### TASK DIRECTIONS
Copy every line of the records below where the word "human" occurs.

### DATA FOR PROCESSING
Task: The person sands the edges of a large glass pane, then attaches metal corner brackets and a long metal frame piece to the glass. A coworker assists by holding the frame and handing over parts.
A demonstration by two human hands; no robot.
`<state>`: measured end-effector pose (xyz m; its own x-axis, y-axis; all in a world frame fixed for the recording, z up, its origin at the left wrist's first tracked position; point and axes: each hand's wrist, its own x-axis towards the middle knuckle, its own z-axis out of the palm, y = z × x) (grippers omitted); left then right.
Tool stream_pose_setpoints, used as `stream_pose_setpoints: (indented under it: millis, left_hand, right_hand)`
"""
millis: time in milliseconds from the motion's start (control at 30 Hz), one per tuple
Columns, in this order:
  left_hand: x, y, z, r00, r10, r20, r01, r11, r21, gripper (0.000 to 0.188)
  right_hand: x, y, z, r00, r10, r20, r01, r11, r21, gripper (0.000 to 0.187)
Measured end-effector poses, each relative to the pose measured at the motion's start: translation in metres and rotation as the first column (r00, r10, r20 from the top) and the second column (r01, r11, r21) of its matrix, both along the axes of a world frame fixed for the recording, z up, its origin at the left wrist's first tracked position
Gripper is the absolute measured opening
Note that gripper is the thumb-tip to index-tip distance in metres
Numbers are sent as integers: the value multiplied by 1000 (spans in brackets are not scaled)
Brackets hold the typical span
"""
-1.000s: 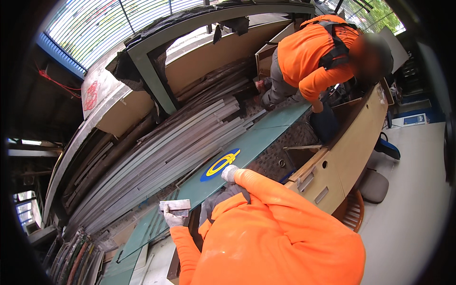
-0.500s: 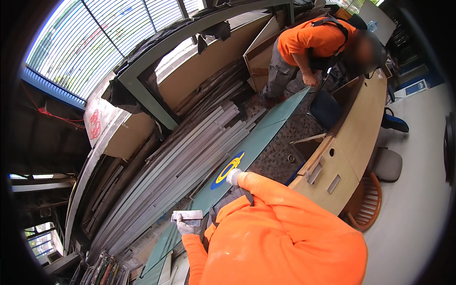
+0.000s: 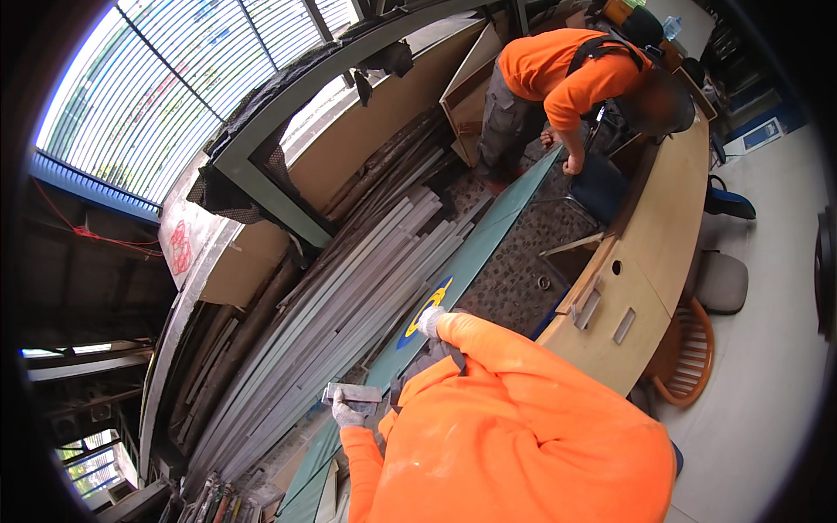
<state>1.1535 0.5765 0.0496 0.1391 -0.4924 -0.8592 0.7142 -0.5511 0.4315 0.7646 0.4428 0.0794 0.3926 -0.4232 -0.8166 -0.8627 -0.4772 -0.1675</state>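
Note:
A long teal panel (image 3: 490, 234) runs diagonally from lower left to upper right, with a blue and yellow round emblem (image 3: 408, 333) on its face. My right hand (image 3: 430, 322), in a light glove, grips the panel's right edge beside the emblem; its fingertips are partly hidden. In my gloved left hand (image 3: 349, 411) is a short grey rectangular block (image 3: 357, 394), held over the panel's near part. At the far end a bent-over co-worker (image 3: 567, 78) in an orange top has one hand (image 3: 573, 164) on the panel's tip, the other close by.
Long grey bars (image 3: 323, 322) lie stacked left of the panel. On the right stands a wooden desk (image 3: 649, 279) with cut-outs, and beyond it a wooden chair (image 3: 689, 353) and a grey seat (image 3: 722, 283). A dark chair (image 3: 602, 187) stands near the co-worker.
The panel has turned more edge-on, so its face and emblem look narrower. The co-worker's second hand now shows at the far end. My hands keep their holds.

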Motion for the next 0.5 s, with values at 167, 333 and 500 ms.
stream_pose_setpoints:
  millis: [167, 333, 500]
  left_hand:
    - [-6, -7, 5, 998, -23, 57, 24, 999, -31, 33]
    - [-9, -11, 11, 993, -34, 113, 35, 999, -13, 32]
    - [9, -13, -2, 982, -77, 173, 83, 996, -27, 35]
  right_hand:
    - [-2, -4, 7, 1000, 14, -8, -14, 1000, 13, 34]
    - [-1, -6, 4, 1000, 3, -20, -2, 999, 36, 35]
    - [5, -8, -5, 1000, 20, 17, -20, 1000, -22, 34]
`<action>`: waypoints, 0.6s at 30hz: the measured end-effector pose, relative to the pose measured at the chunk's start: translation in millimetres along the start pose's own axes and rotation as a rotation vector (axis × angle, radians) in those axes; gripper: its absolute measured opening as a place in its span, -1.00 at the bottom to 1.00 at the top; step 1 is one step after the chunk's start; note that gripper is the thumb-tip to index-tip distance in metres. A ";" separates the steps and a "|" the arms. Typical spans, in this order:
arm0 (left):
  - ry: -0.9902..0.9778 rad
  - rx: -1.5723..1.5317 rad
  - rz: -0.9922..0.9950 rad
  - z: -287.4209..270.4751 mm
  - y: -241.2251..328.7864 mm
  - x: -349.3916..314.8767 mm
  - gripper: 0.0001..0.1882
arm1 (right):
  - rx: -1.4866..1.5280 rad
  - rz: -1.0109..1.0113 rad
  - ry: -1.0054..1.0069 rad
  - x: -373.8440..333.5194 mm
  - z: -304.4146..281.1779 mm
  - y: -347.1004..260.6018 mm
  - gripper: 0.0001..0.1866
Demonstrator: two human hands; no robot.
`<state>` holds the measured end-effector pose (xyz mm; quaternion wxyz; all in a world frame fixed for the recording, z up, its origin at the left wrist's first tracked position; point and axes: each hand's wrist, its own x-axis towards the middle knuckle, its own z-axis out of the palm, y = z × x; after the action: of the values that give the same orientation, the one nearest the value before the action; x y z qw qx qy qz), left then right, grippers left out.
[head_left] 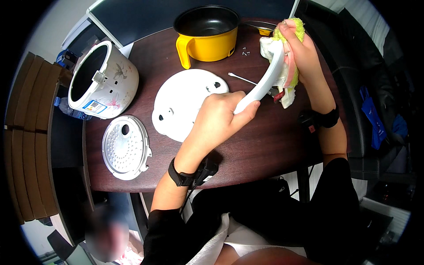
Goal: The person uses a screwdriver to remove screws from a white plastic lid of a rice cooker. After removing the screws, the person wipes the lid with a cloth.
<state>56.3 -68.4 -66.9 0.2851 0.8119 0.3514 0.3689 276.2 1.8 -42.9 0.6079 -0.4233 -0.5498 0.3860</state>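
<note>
My left hand [221, 115] is closed round the near end of a curved white handle [267, 80], raised above the table. At its far end my right hand [302, 55] grips a fuzzy yellow-green and pink cloth [299, 29], which is pressed against the handle and hangs down beside it. Under and beyond my left hand lies a white rice cooker lid cover [183, 99] with small openings near its ends. A screwdriver [242, 78] rests on the table behind the handle; its shaft shows, and a red part sits by the cloth. Several small screws [245, 51] lie farther back.
A yellow pot [214, 47] with a black inside stands at the back. To the left are a white flowered rice cooker body [119, 77] and a round perforated metal inner lid [124, 148]. Black seating [353, 84] borders the table's right. Another person [108, 234] is at lower left.
</note>
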 end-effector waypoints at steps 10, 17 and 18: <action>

### EXPECTED ANSWER
A demonstration by two human hands; no robot.
Demonstrator: two human hands; no robot.

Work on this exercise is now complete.